• WHAT YOU WILL DO
Transcribe everything in the listing as written, and let no image into the copy.

• PROVIDED DATA
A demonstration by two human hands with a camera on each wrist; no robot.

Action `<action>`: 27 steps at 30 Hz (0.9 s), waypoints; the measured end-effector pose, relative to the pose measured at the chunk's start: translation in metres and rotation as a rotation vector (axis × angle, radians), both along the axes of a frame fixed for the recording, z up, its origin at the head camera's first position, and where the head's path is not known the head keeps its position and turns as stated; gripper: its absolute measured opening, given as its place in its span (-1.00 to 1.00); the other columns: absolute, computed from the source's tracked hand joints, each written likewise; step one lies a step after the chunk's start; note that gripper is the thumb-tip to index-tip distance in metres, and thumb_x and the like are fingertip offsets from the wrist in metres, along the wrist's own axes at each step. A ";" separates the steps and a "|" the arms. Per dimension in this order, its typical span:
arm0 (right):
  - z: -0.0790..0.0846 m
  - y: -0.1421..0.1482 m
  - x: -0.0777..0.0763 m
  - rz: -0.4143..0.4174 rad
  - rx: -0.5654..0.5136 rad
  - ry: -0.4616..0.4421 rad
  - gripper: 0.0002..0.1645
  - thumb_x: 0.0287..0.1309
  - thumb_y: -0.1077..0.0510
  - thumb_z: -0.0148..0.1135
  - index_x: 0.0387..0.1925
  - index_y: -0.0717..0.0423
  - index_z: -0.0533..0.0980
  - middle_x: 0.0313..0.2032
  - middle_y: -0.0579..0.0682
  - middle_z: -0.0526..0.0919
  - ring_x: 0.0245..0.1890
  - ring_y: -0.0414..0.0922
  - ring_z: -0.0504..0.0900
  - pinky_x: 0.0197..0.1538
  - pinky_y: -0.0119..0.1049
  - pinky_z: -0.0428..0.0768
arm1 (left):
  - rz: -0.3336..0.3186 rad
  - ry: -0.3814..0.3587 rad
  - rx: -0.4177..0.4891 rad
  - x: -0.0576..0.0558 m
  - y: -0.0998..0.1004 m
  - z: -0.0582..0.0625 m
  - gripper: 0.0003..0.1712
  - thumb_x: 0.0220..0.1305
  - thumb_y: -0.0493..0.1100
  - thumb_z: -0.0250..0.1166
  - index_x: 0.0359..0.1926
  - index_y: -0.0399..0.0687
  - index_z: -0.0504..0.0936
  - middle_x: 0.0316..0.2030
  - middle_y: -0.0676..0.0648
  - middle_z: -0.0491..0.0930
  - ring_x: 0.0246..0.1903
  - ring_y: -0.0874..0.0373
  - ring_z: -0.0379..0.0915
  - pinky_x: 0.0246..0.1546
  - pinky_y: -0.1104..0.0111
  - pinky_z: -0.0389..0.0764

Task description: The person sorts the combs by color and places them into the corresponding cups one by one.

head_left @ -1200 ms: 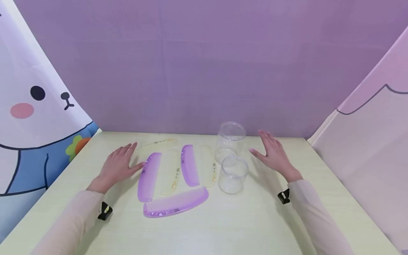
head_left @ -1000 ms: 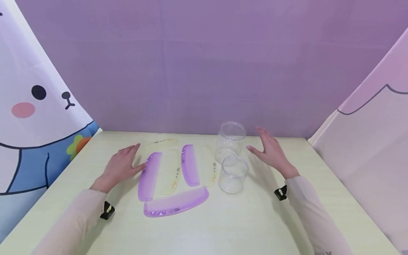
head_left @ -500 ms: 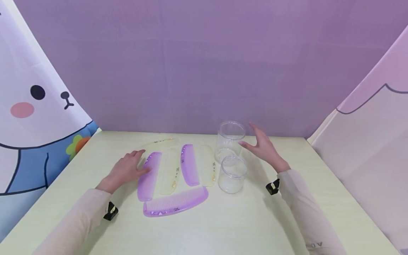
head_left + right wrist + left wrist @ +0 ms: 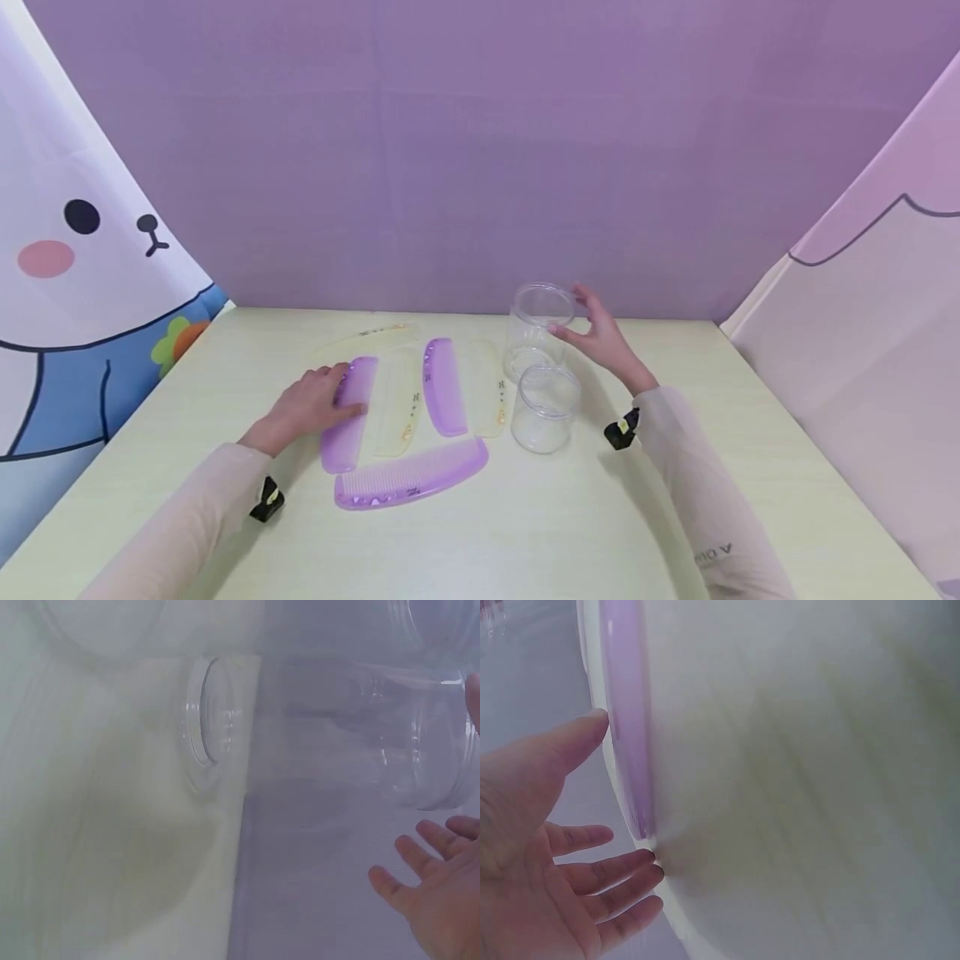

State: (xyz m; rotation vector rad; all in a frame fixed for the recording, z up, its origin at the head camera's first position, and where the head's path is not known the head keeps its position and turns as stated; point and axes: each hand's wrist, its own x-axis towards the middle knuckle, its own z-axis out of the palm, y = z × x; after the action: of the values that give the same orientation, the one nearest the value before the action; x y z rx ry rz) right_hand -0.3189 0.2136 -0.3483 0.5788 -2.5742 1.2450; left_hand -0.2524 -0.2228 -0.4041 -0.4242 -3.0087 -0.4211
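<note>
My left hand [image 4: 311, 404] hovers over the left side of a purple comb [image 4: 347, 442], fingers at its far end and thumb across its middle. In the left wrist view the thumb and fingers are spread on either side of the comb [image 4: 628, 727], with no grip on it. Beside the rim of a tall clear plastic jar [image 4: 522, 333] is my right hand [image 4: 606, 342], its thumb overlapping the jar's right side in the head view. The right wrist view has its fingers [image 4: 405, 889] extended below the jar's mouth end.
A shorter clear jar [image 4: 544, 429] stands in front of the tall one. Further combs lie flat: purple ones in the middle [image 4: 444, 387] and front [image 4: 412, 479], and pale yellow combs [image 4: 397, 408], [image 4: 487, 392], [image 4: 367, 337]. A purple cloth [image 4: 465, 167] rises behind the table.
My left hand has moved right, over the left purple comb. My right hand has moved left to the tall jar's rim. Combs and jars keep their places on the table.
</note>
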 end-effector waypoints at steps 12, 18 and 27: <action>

• SOLUTION TO THIS PROBLEM
A demonstration by two human hands with a camera on each wrist; no robot.

Action `<action>`: 27 steps at 30 Hz (0.9 s), waypoints; the measured end-effector pose, relative to the pose measured at the chunk's start: translation in metres and rotation as a rotation vector (axis × angle, radians), both along the axes of a frame fixed for the recording, z up, its origin at the head camera's first position, and where the head's path is not known the head keeps its position and turns as stated; gripper: its absolute measured opening, given as its place in its span (-1.00 to 1.00); the other columns: absolute, computed from the source's tracked hand joints, each written likewise; step one lies a step after the chunk's start; note that gripper is the thumb-tip to index-tip distance in metres, and thumb_x and the like are fingertip offsets from the wrist in metres, along the wrist's own axes at each step. A ";" separates the steps and a "|" the arms. Per dimension in this order, its typical span:
arm0 (right):
  - z: -0.0790..0.0846 m
  - y: -0.1421..0.1482 m
  - x: -0.0777..0.0763 m
  - rz: -0.4143..0.4174 rad
  - rx: -0.5654..0.5136 rad
  - ry: -0.4616..0.4421 rad
  - gripper: 0.0002..0.1645
  - thumb_x: 0.0287..0.1309
  - thumb_y: -0.1077..0.0510
  - thumb_z: -0.0148..0.1135
  - index_x: 0.0387..0.1925
  - index_y: -0.0717..0.0423
  - index_z: -0.0533..0.0980
  - middle_x: 0.0313..0.2032
  - middle_y: -0.0579..0.0682
  - middle_z: -0.0526..0.0919
  - ring_x: 0.0245..0.1890
  - ring_y: -0.0414..0.0922
  - ring_z: -0.0504..0.0900
  - pinky_x: 0.0197..0.1538
  - pinky_y: -0.0119..0.1049
  - pinky_z: -0.0428..0.0768
arm1 (left):
  - rz: -0.3336..0.3186 rad
  - ry: -0.3814..0.3587 rad
  - rx: -0.4177..0.4891 rad
  - x: -0.0576..0.0558 m
  - y: -0.0998..0.1004 m
  - z: -0.0582..0.0625 m
  - gripper: 0.0003..0.1712
  - thumb_x: 0.0220..0.1305
  - thumb_y: -0.0493..0.1100
  - thumb_z: -0.0250..0.1166
  - index_x: 0.0359..0.1926
  - index_y: -0.0399..0.0687
  - index_z: -0.0504..0.0936
  - middle_x: 0.0316..0.2030
  - middle_y: -0.0676..0.0648
  - middle_z: -0.0491..0.0930
  - ring_x: 0.0246..0.1903
  - ring_y: -0.0874..0.0373
  - ring_z: -0.0379..0.0915
  - pinky_x: 0.0246..0.1546
  - pinky_y: -0.1104..0.0111
  - pinky_z: -0.0389..0.0764

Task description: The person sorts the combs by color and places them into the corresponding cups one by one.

head_left @ -1200 ms: 
head_left @ -1000 ms: 
head_left @ -500 ms: 
head_left + right wrist + left wrist @ +0 ms: 

State: (xyz m; rotation vector rad; all in a frame fixed for the recording, z up, its origin at the head camera's first position, and where the head's path is not known the head keeps its position and turns as stated; point and axes: each hand's wrist, its own x-axis towards the middle knuckle, its own z-axis out of the palm, y = z × x; after the action: of the values that give the same orientation, the one nearest the value before the action; x y z rx ry rz) right_hand -0.3189 0.2136 -0.3483 0.5788 -2.5742 1.2450; left_hand -0.2524 -0.2228 -0.4041 -0.4242 -3.0087 -0.4211
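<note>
My left hand [image 4: 311, 404] hovers over the left side of a purple comb [image 4: 347, 442], fingers at its far end and thumb across its middle. In the left wrist view the thumb and fingers are spread on either side of the comb [image 4: 628, 727], with no grip on it. Beside the rim of a tall clear plastic jar [image 4: 522, 333] is my right hand [image 4: 606, 342], its thumb overlapping the jar's right side in the head view. The right wrist view has its fingers [image 4: 405, 889] extended below the jar's mouth end.
A shorter clear jar [image 4: 544, 429] stands in front of the tall one. Further combs lie flat: purple ones in the middle [image 4: 444, 387] and front [image 4: 412, 479], and pale yellow combs [image 4: 397, 408], [image 4: 487, 392], [image 4: 367, 337]. A purple cloth [image 4: 465, 167] rises behind the table.
My left hand has moved right, over the left purple comb. My right hand has moved left to the tall jar's rim. Combs and jars keep their places on the table.
</note>
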 end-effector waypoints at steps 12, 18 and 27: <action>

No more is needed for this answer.